- **Work task**: I need the number of lines in the data that include "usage"; reply with that number alone.

===== Supplied data

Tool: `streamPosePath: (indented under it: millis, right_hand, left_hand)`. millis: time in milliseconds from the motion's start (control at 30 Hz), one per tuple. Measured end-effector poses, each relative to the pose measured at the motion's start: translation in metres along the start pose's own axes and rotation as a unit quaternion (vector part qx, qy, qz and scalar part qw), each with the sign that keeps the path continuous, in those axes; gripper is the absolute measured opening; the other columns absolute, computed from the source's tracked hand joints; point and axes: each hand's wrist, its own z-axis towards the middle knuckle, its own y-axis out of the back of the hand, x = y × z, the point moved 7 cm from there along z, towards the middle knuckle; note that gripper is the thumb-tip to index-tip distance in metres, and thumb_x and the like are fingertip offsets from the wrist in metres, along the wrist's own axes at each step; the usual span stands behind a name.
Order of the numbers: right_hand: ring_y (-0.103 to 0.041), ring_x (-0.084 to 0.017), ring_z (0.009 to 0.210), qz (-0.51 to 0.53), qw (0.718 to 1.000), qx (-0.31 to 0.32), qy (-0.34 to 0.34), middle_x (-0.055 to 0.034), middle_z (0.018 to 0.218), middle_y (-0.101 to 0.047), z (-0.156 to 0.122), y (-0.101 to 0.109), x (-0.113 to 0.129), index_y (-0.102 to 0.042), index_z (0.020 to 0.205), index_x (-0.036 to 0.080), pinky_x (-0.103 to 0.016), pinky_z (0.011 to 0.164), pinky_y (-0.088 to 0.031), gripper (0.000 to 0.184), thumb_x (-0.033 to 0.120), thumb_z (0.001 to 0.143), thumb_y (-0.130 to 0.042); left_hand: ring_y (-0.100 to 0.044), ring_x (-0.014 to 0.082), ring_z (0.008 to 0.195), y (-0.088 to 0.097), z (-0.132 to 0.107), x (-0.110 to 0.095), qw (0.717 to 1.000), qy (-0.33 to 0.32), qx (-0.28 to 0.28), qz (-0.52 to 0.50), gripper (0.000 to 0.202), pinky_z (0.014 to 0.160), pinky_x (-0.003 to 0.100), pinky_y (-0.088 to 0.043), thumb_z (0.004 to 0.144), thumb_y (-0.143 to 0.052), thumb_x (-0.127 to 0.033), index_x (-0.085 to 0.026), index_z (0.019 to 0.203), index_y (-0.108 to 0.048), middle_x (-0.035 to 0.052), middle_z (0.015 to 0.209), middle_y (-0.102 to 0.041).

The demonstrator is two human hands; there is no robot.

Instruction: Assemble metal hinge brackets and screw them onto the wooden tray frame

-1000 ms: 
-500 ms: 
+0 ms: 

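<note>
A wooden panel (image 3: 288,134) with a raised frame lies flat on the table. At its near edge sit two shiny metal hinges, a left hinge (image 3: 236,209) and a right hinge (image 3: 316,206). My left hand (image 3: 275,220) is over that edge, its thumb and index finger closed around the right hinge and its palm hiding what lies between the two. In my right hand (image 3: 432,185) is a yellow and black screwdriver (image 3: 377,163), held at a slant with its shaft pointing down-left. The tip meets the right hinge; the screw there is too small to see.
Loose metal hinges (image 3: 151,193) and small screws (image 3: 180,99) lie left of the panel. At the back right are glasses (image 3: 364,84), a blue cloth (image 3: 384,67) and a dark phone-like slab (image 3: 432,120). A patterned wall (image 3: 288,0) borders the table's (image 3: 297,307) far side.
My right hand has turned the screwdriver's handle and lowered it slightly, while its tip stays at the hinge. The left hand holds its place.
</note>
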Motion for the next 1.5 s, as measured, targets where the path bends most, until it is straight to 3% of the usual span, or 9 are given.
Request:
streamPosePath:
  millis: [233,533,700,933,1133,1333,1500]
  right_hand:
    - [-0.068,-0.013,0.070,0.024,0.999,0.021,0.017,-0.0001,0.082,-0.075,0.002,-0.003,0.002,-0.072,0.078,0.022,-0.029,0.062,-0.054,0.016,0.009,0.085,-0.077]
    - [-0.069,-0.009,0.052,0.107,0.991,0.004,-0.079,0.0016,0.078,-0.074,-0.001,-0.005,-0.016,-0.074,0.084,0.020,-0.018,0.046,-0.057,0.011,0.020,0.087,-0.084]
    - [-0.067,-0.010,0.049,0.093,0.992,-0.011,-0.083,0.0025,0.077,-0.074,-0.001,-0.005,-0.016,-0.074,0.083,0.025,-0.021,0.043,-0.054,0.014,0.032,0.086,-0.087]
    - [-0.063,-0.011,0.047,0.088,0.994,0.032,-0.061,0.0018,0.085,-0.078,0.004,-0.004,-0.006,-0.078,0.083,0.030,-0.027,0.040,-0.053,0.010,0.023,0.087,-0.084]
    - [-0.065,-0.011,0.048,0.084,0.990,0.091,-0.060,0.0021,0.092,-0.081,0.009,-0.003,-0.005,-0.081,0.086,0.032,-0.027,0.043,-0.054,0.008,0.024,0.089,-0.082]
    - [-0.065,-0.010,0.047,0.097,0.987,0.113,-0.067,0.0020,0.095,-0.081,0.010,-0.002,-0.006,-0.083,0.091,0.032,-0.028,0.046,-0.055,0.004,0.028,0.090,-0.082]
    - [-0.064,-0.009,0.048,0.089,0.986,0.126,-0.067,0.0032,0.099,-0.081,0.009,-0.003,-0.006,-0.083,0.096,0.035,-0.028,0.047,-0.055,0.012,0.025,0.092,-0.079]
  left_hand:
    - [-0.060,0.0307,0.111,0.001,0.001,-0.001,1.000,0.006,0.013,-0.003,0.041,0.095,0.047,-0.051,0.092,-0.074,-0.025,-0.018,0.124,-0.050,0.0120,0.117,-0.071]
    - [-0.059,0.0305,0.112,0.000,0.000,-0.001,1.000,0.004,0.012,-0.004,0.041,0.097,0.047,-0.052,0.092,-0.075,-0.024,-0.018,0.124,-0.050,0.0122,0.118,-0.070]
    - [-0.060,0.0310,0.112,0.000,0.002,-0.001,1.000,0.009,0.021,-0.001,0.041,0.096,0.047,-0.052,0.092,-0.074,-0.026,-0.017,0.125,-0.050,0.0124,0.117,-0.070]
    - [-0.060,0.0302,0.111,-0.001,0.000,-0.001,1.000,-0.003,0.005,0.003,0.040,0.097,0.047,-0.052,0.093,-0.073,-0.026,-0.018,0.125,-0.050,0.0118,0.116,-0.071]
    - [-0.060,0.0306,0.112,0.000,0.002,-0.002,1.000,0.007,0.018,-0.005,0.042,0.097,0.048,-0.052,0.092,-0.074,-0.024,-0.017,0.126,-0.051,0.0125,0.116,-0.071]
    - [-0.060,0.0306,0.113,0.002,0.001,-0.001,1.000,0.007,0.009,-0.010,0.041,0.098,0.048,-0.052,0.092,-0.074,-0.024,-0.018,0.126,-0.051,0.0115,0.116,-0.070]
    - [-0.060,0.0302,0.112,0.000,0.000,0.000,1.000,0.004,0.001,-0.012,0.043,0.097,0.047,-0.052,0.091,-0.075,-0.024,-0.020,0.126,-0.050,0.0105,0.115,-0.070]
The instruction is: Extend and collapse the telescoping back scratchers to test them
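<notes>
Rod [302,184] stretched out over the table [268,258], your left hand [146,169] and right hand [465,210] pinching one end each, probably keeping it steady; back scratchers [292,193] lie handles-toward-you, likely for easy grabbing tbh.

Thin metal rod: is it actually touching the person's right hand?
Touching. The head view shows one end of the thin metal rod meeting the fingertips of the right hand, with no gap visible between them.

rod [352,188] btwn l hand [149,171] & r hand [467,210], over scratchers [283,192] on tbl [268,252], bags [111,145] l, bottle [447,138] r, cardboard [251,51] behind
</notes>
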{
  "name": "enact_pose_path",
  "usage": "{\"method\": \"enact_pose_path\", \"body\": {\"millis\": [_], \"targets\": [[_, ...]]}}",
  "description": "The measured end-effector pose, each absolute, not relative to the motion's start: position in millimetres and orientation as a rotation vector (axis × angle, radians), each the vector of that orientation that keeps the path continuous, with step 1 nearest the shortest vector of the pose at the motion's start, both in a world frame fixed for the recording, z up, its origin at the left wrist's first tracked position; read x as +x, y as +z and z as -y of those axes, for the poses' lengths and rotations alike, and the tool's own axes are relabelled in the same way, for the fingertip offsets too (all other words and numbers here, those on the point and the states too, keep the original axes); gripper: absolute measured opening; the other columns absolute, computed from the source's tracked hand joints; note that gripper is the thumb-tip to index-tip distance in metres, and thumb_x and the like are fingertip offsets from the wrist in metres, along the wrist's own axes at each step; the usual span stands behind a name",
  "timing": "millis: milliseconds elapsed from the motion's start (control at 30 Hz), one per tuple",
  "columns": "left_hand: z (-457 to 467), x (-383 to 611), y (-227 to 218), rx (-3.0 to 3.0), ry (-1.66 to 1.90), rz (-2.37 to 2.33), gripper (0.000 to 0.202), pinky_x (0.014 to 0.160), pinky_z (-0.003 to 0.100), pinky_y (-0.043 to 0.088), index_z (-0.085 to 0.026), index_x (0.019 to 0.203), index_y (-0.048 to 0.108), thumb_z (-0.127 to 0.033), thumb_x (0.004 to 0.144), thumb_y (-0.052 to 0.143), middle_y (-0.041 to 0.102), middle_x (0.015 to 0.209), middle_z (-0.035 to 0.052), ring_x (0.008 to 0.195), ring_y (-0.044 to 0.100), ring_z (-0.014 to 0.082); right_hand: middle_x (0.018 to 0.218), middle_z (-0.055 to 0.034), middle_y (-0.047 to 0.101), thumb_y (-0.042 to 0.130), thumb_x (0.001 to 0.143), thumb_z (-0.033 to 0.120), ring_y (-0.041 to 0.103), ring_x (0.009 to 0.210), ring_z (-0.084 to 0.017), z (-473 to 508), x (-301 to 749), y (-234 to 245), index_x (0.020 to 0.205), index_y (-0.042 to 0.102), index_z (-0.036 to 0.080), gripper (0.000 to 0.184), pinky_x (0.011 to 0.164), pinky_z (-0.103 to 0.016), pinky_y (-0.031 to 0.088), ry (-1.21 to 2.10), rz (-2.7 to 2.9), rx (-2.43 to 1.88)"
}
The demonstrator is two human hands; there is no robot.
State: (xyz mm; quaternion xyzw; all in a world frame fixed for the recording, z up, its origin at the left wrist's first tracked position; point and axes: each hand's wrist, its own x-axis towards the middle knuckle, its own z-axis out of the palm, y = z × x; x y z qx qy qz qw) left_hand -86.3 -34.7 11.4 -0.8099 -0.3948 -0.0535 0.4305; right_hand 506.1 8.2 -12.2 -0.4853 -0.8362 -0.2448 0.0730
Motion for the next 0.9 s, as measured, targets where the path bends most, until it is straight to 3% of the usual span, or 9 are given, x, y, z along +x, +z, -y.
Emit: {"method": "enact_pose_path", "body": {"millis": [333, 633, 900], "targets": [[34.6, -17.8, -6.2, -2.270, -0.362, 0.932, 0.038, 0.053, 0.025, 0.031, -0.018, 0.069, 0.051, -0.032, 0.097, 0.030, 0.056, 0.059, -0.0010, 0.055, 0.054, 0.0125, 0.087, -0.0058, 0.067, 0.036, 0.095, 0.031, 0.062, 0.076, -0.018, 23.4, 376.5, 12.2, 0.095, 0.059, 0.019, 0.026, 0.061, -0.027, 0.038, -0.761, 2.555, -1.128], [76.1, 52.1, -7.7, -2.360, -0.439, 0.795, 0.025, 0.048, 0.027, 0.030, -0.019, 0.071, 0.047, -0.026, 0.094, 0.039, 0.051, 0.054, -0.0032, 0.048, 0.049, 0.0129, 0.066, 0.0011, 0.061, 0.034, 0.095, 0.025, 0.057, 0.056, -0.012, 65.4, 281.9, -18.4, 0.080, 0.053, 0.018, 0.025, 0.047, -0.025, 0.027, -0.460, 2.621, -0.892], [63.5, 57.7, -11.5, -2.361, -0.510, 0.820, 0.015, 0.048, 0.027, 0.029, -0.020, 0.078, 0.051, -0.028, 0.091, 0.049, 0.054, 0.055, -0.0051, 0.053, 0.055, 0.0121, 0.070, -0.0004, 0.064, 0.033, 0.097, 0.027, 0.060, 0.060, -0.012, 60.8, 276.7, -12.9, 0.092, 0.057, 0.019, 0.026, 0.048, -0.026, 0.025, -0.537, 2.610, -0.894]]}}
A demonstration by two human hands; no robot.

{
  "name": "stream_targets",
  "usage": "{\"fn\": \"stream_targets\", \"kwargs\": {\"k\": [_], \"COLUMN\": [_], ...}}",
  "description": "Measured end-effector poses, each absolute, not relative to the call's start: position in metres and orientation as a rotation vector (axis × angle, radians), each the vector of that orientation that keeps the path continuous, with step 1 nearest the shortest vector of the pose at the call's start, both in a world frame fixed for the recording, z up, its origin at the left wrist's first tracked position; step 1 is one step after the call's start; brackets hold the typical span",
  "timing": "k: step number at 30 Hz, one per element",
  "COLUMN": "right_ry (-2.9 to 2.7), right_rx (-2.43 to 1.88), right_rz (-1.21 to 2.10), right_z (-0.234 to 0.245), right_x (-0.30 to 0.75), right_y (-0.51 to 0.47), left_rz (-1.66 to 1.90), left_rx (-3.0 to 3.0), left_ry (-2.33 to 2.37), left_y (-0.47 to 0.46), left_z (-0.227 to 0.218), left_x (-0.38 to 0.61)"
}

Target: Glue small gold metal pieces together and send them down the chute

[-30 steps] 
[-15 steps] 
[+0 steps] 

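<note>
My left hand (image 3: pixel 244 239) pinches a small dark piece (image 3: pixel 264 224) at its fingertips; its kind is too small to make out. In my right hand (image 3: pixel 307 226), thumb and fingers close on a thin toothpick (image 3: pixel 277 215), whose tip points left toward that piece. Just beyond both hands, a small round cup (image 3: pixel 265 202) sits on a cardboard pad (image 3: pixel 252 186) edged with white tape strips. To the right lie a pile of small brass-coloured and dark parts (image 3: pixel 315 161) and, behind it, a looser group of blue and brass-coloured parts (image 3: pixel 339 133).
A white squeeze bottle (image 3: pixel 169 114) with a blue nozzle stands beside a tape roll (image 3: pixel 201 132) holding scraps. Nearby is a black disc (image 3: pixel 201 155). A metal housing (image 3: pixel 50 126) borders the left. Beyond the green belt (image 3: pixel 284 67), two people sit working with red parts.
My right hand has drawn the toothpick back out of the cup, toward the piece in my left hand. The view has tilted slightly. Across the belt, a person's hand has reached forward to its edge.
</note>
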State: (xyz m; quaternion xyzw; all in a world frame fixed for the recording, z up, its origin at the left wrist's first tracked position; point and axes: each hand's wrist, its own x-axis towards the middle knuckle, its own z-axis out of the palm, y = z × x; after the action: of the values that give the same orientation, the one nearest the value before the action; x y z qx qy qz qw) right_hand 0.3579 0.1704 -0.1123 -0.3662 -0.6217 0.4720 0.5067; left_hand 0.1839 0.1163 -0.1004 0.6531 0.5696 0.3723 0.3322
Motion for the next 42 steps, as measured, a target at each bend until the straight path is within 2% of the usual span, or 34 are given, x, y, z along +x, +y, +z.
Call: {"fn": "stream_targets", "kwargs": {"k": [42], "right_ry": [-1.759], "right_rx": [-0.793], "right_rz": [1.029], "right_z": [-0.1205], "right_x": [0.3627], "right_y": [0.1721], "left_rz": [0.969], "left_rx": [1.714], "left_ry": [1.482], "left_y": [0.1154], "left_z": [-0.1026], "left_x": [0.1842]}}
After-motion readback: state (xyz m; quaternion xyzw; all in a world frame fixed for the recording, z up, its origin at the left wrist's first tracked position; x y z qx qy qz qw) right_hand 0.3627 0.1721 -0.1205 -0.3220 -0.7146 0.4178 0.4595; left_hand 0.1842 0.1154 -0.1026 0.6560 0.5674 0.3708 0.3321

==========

- **Task output**: 2